Suppose the CFO wants to cut plan richness to save money, but the HR department wants to have competitive benefits. The actuarial value grid across all employers gives everybody an anchor and reference point in which to have a better discussion.
For example, the graph shows the plans offered by single option employers (from about 600 employers in our data base). The average, we call the “center of gravity”, is about 76%. Percentiles or quintiles are easily drawn from these figures.Dual option and triple option plans can be studied and benchmarked to determine suitable spreads and positioning of the options. HRA values and COBRA rates can be derived from using actuarial values.
Actuarial Value can make plan design surveys obsolete – at least the part that tries to compare plan design elements of deductible, copay, and coinsurance components. Actuarial value has the power to sum it all up in one number .Simply scoring actuarial value of a large batch of plans is so much quicker and easier and more powerful. Even Rx benefits can be scored with actuarial value for a comparison with solely that component of benefits (see below). So can HRA or HSA. The first thing an employer needs to know is, “where do I sit compared to others?” Nothing could be simpler than saying, “here’s where you are, here’s where everyone else is”.
Plan Design Details
Another window opened by actuarial value is the ability to quantify why a plan design structure didn’t give the results expected.
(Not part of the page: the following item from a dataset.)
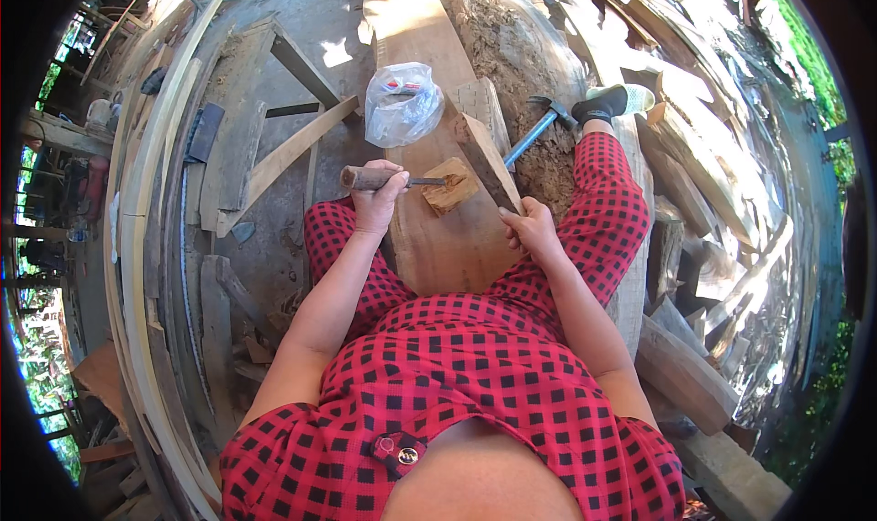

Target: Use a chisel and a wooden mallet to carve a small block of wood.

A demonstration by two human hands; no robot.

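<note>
My left hand (378,201) is closed round a chisel (359,178) with a wooden handle; its blade tip lies at a small, roughly carved wooden block (447,199) on the wide plank (420,256) between my legs. My right hand (530,228) grips the near end of a thick wooden batten (484,155) that slants away right of the block. A hammer (546,116) with a blue handle lies farther right, on rough bark-like wood. Beyond the block sits a clear plastic bag (398,104) with a red item inside.
My legs (603,196) lie either side of the plank. Loose boards and a frame (315,78) stand at the left beside long strips (146,219). Split timber (685,366) is heaped along the right. Cluttered items (91,183) line the far left edge.
</note>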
Employers often overestimate the value of a copay or deductible. If a broker wants to look impressive, imagine these answers.
• “That copay only effects about 2.5% of your costs so it wasn’t worth much.”
• “The plan has so many copays that the deductible only effects 45% of the costs.”
• “Raising the Emergency Room copay is expected to impact about 42 visits for this population.”
With transparency, one can see the components of Actuarial Value broken down by the elements of plan design.
Actuarial Value calculators could be a secret weapon for brokers and others to differentiate their practice and gain competitive advantage on others – until the others catch up. Someday, we may all wonder how we got along without our desktop actuarial value calculator.